The closer a business is based, the more economic benefits it offers. A 2003 study by Civic Economics claims that 68 cents of every dollar spent at a locally owned store stays in the community. At the average big chain, it is 43 cents for every dollar.
Those figures have proliferated over time among community groups and are even printed on some of Main Street Kent’s pamphlets. But Heather Malarcik, executive director of Main Street Kent, a nonprofit organization focused on improving downtown, isn’t necessarily concerned about big chain businesses taking dollars away from Kent. Her real concern is how big businesses may change downtown Kent’s character.
“This town just isn’t a cookie cutter,” Malarcik said. “There isn’t anything cookie cutter about Kent.”
Douglas Fuller, an architect who has worked in downtown for 20 years and is on the city Architecture Review Board, agrees. In fact, out of all the changes happening downtown, his biggest concern is national chains moving downtown.
“I would be very disappointed if Kent, over the next few years, became totally corporate,” Fuller said.

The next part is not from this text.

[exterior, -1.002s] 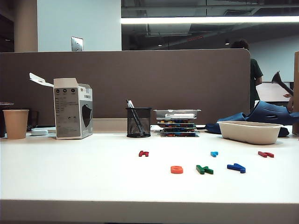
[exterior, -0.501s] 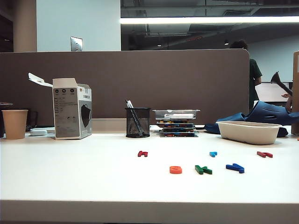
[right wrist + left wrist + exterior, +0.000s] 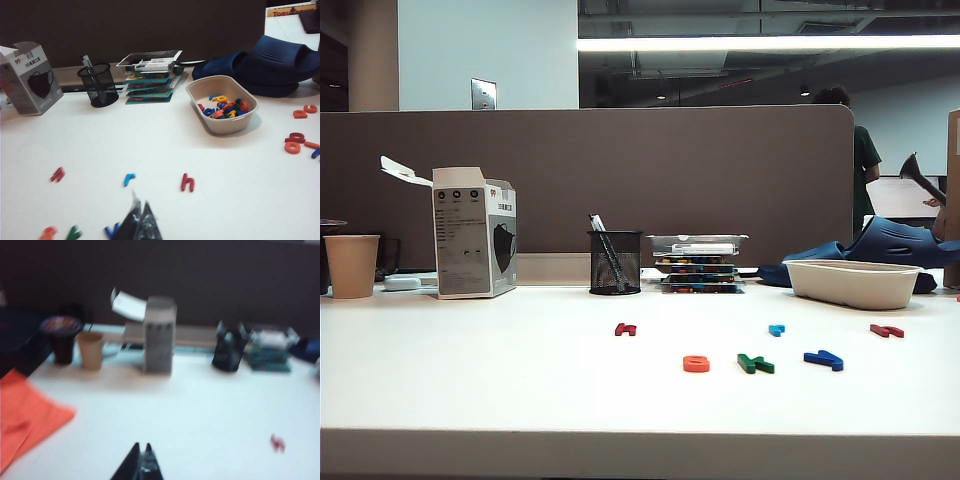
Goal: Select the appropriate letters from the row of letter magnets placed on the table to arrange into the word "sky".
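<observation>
Six tiny flat plastic letter magnets lie on the wide, plain white surface in the exterior view: the orange rounded letter, the green letter and the dark blue letter form a near line, side by side but apart. Behind them sit the dark red letter, the light blue letter and the red letter, well spread. No arm shows in that view.

The left hand hangs above the bare surface with its dark fingers pressed together, holding nothing; the picture is blurred, and one red letter lies off to its side. The right hand is likewise closed and empty, poised over the near line of letters, with the dark blue one just beside its tips.

Along the back stand a tan paper cup, an open grey cardboard box, a black mesh pen cup, a stack of flat packs and a beige oval tray holding more coloured letters.
</observation>
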Tool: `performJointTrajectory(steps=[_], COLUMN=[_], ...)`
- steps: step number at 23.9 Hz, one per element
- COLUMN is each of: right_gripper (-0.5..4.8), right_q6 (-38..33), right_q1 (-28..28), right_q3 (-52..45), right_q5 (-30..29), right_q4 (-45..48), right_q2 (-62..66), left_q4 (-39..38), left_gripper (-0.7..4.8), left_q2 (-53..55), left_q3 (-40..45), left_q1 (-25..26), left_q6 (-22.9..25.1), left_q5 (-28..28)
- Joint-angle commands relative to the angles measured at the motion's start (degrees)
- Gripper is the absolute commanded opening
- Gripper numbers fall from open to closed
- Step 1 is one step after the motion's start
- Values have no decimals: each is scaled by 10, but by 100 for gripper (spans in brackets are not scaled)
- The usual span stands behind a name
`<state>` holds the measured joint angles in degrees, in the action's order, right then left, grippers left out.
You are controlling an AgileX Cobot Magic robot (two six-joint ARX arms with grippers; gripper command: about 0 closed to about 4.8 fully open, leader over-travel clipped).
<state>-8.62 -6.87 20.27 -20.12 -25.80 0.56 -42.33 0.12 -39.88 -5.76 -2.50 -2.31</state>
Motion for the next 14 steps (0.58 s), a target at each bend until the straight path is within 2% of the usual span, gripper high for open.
performJointTrajectory(steps=[1, 4, 5, 8, 14], right_gripper=[-6, -6, -6, -6, -6], right_q6=[-4, -3, -2, 29, 57], right_q1=[1, 1, 1, 1, 1], right_q3=[-46, -84, -105, -144, -199], right_q5=[53, 67, 66, 63, 65], right_q4=[72, 110, 129, 160, 204], right_q2=[-6, -6, -6, -6, -6], left_q4=[175, 271, 327, 404, 500], left_gripper=[-5, -5, -5, -5, -5], left_q2=[0, 0, 0, 0, 0], left_q3=[77, 146, 194, 273, 369], left_q1=[0, 0, 0, 0, 0], left_q6=[-5, -5, -6, -6, -5], left_q5=[10, 9, 11, 11, 36])
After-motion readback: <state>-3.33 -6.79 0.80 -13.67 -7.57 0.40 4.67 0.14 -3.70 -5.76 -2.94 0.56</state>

Despite that, he said Kent is so far moving in the right direction.
Courtney McDonald, a senior health promotion education major, said she feels indifferent about whether a business downtown is local, regional or national — as long as Kent has places worth exploring.

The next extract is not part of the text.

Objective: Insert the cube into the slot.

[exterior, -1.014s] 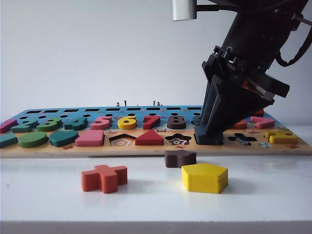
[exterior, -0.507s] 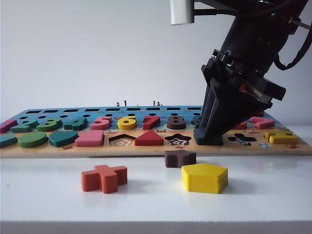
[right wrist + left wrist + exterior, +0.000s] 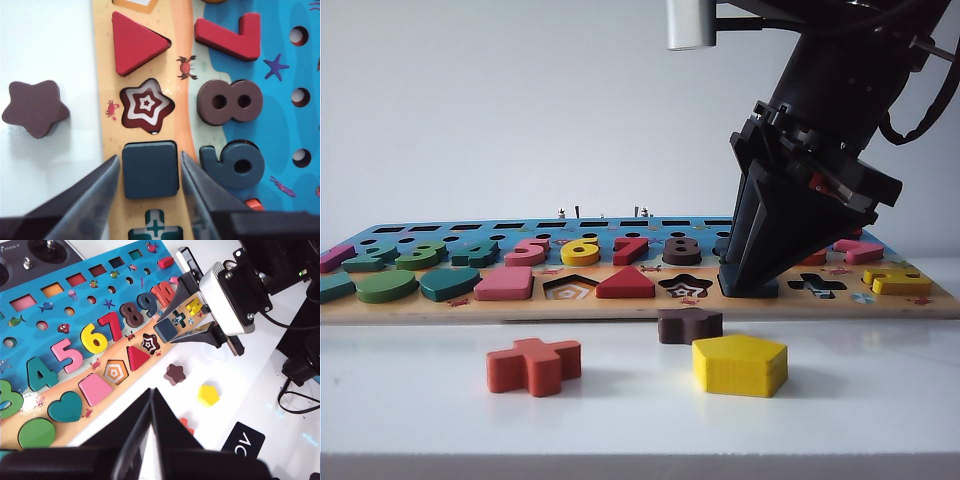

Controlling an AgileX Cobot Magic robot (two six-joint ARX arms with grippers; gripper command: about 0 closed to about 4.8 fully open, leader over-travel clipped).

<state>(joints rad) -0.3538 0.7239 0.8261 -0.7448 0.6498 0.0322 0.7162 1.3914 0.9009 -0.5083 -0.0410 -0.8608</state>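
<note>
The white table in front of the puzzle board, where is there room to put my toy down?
Left of the orange cross, the table is bare. It's crowded by the brown star and yellow pentagon, under the right claw. The left claw hovers away.

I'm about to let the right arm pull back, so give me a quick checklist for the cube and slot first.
1. Cube fills the slot, between the star recess and cross recess: ok.
2. Cube fully flush with the board: cannot tell.
3. Right gripper fingers apart from the cube's sides: ok, narrow gaps visible.
4. Left gripper away from the board: ok.
5. Star block off the board, outside the retreat path: ok.
</note>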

“I think there is room for national chains downtown,” McDonald said.
Jacob Williams, a senior computer animation major, said he prefers local stores and eateries, but he isn’t bothered by chains moving downtown — as long as the businesses offer something unique to the area.
“I don’t want to drive downtown and have the same exact place five minutes away,” Williams said.
Nathan Hooks, a senior architecture major graduating in December, said he hopes Kent can maintain its small-town feel. Growing up in Columbus, Hooks said it was the city’s rural quaintness that lured him to Kent State.
“I have mixed feelings about it,” Hooks said, adding that he likes Jimmy John’s recent move downtown even though the sandwich shop is a large national chain. “I think it can be fun, but I think it can take away from Kent’s personality.”
More retail and eateries are expected to move downtown even after space fills up at the AMETEK and Davey Tree buildings. Branscomb said Fairmount Properties is designing a five-story building that will sit at the north corner of the block along South Depeyster Street. Bricco, an Italian-style restaurant, is already leased to anchor the building. Branscomb said the development company is also considering a fourth building on the last corner of the block.